## Assigned task
The records follow. Copy each one exactly.

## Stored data
————————

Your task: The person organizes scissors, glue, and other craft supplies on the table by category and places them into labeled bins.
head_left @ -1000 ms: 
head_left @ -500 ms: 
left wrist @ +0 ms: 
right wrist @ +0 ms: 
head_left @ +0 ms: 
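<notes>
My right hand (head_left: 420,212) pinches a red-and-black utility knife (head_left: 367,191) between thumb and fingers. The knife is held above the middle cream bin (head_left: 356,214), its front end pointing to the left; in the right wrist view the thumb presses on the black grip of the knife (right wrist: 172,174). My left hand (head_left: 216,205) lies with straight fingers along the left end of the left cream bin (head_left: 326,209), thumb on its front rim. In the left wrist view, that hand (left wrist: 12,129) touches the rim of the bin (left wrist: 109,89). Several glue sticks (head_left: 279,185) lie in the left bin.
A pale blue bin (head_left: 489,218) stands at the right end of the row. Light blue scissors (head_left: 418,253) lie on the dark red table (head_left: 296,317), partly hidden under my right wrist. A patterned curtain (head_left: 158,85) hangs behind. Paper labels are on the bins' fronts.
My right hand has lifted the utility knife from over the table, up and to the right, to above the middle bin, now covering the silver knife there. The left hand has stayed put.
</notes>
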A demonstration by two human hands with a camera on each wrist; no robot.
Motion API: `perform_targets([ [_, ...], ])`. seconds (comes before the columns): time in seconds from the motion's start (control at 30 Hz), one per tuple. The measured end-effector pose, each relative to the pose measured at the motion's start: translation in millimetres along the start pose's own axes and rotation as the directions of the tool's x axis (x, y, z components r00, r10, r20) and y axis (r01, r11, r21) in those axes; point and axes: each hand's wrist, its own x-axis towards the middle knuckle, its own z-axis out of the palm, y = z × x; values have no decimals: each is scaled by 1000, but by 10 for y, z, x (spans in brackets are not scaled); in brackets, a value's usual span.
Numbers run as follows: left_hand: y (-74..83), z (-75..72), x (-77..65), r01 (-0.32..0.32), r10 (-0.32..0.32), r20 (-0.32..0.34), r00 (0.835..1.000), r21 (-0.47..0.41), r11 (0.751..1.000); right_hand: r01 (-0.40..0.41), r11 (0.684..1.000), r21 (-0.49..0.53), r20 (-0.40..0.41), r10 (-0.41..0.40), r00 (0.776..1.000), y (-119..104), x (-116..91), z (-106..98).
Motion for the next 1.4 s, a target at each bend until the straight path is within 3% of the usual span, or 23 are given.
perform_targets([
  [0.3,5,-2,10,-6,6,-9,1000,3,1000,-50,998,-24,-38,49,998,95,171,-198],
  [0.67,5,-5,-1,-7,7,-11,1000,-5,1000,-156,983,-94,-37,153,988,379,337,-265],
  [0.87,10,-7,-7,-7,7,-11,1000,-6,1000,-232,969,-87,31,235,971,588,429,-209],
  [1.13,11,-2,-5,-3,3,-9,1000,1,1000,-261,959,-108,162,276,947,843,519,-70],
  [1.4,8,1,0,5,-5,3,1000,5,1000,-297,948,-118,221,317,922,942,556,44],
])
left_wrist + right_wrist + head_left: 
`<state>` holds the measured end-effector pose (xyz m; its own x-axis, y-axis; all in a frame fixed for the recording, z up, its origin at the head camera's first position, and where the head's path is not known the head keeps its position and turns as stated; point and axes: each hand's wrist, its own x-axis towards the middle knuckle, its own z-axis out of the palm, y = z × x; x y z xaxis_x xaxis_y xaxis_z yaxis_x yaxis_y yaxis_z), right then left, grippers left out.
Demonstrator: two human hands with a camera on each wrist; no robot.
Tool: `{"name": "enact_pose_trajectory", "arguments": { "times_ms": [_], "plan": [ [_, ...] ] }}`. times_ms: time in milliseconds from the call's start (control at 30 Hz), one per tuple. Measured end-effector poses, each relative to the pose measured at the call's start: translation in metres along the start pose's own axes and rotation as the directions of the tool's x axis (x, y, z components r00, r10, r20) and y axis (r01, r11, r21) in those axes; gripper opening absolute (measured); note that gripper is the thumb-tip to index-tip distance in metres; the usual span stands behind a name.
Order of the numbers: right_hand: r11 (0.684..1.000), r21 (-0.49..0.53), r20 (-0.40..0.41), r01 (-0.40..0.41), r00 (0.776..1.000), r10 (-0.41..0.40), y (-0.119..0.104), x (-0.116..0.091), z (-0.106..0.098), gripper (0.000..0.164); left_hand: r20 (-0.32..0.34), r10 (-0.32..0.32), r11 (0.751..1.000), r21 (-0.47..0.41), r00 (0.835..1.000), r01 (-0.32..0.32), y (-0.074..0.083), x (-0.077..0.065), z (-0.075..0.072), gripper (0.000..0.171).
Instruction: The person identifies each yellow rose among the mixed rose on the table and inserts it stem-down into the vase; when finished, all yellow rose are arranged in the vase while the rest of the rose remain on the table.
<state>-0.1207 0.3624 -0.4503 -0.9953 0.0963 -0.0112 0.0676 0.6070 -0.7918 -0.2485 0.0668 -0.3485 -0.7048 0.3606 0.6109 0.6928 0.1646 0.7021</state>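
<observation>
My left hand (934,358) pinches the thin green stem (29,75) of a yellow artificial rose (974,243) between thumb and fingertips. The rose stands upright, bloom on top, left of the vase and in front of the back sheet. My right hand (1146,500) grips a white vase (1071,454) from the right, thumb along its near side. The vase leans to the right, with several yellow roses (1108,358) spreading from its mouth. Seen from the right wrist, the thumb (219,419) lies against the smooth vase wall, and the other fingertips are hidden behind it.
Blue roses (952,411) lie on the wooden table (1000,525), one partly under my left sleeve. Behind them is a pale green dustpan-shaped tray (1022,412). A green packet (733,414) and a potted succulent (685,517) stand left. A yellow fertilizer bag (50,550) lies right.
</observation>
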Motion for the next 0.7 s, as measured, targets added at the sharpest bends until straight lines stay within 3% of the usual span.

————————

## Expected answer
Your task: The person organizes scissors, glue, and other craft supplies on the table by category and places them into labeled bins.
head_left @ -1000 ms: 
head_left @ -500 ms: 
left wrist @ +0 ms: 
right wrist @ +0 ms: 
head_left @ +0 ms: 
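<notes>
My right hand (head_left: 420,212) pinches a red-and-black utility knife (head_left: 367,191) between thumb and fingers. The knife is held above the middle cream bin (head_left: 356,214), its front end pointing to the left; in the right wrist view the thumb presses on the black grip of the knife (right wrist: 172,174). My left hand (head_left: 216,205) lies with straight fingers along the left end of the left cream bin (head_left: 326,209), thumb on its front rim. In the left wrist view, that hand (left wrist: 12,129) touches the rim of the bin (left wrist: 109,89). Several glue sticks (head_left: 279,185) lie in the left bin.
A pale blue bin (head_left: 489,218) stands at the right end of the row. Light blue scissors (head_left: 418,253) lie on the dark red table (head_left: 296,317), partly hidden under my right wrist. A patterned curtain (head_left: 158,85) hangs behind. Paper labels are on the bins' fronts.
My right hand has lifted the utility knife from over the table, up and to the right, to above the middle bin, now covering the silver knife there. The left hand has stayed put.
</notes>
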A demonstration by two human hands with a camera on each wrist; no robot.
Motion API: `perform_targets([ [_, ...], ])`. seconds (comes before the columns): time in seconds from the motion's start (control at 30 Hz), one per tuple. The measured end-effector pose, each relative to the pose measured at the motion's start: translation in millimetres along the start pose's own axes and rotation as the directions of the tool's x axis (x, y, z components r00, r10, r20) and y axis (r01, r11, r21) in those axes; point and axes: each hand's wrist, its own x-axis towards the middle knuckle, its own z-axis out of the palm, y = z × x; values have no decimals: each is scaled by 1000, but by 10 for y, z, x (spans in brackets are not scaled); in brackets, a value's usual span.
Numbers run as follows: left_hand: y (-74..83), z (-75..72), x (-77..65), r01 (-0.32..0.32), r10 (-0.32..0.32), r20 (-0.32..0.34), r00 (0.835..1.000), r21 (-0.47..0.41), r11 (0.751..1.000); right_hand: r01 (-0.40..0.41), r11 (0.684..1.000), r21 (-0.49..0.53), r20 (-0.40..0.41), r10 (-0.41..0.40), r00 (0.776..1.000), y (-119..104), x (-116..91), z (-106..98).
Motion for the next 1.4 s, a target at each bend until the straight path is within 3% of the usual span, or 23 are given.
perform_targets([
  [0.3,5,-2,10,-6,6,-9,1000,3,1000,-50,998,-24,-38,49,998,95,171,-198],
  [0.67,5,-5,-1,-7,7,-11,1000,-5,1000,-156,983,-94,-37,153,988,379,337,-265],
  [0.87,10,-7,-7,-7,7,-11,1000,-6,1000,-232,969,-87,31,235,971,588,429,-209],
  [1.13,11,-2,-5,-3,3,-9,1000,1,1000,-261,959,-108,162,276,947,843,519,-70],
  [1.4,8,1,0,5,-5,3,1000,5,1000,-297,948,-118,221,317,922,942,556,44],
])
left_wrist + right_wrist + head_left: 
`<state>` holds the measured end-effector pose (xyz m; its own x-axis, y-axis; all in a frame fixed for the recording, z up, its origin at the head camera's first position, and where the head's path is not known the head keeps its position and turns as stated; point and axes: each hand's wrist, its own x-axis towards the middle knuckle, its own z-axis out of the palm, y = z × x; x y z xaxis_x xaxis_y xaxis_z yaxis_x yaxis_y yaxis_z), right then left, grippers left out.
Demonstrator: two human hands with a camera on each wrist; no robot.
Tool: `{"name": "enact_pose_trajectory", "arguments": { "times_ms": [_], "plan": [ [_, ...] ] }}`. times_ms: time in milliseconds from the call's start (control at 30 Hz), one per tuple. Measured end-effector poses, each relative to the pose measured at the call's start: translation in metres along the start pose's own axes and rotation as the directions of the tool's x axis (x, y, z components r00, r10, r20) and y axis (r01, r11, r21) in those axes; gripper opening absolute (measured); note that gripper is the thumb-tip to index-tip distance in metres; the usual span stands behind a name.
Order of the numbers: right_hand: r11 (0.684..1.000), r21 (-0.49..0.53), r20 (-0.40..0.41), r01 (-0.40..0.41), r00 (0.776..1.000), r10 (-0.41..0.40), y (-0.119..0.104), x (-0.116..0.091), z (-0.106..0.098), gripper (0.000..0.164); left_hand: r20 (-0.32..0.34), r10 (-0.32..0.32), r11 (0.751..1.000), r21 (-0.47..0.41), r00 (0.835..1.000), r01 (-0.32..0.32), y (-0.074..0.083), x (-0.077..0.065), z (-0.075..0.072), gripper (0.000..0.171).
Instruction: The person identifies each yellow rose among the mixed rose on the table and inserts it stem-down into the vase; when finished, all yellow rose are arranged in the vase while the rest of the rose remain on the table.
<state>-0.1207 0.3624 -0.4503 -0.9953 0.0963 -0.0112 0.0676 0.6070 -0.7918 -0.2485 0.0668 -0.3485 -0.7048 0.3606 0.6109 0.6928 0.1646 0.7021</state>
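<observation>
My left hand (934,358) pinches the thin green stem (29,75) of a yellow artificial rose (974,243) between thumb and fingertips. The rose stands upright, bloom on top, left of the vase and in front of the back sheet. My right hand (1146,500) grips a white vase (1071,454) from the right, thumb along its near side. The vase leans to the right, with several yellow roses (1108,358) spreading from its mouth. Seen from the right wrist, the thumb (219,419) lies against the smooth vase wall, and the other fingertips are hidden behind it.
Blue roses (952,411) lie on the wooden table (1000,525), one partly under my left sleeve. Behind them is a pale green dustpan-shaped tray (1022,412). A green packet (733,414) and a potted succulent (685,517) stand left. A yellow fertilizer bag (50,550) lies right.
</observation>
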Motion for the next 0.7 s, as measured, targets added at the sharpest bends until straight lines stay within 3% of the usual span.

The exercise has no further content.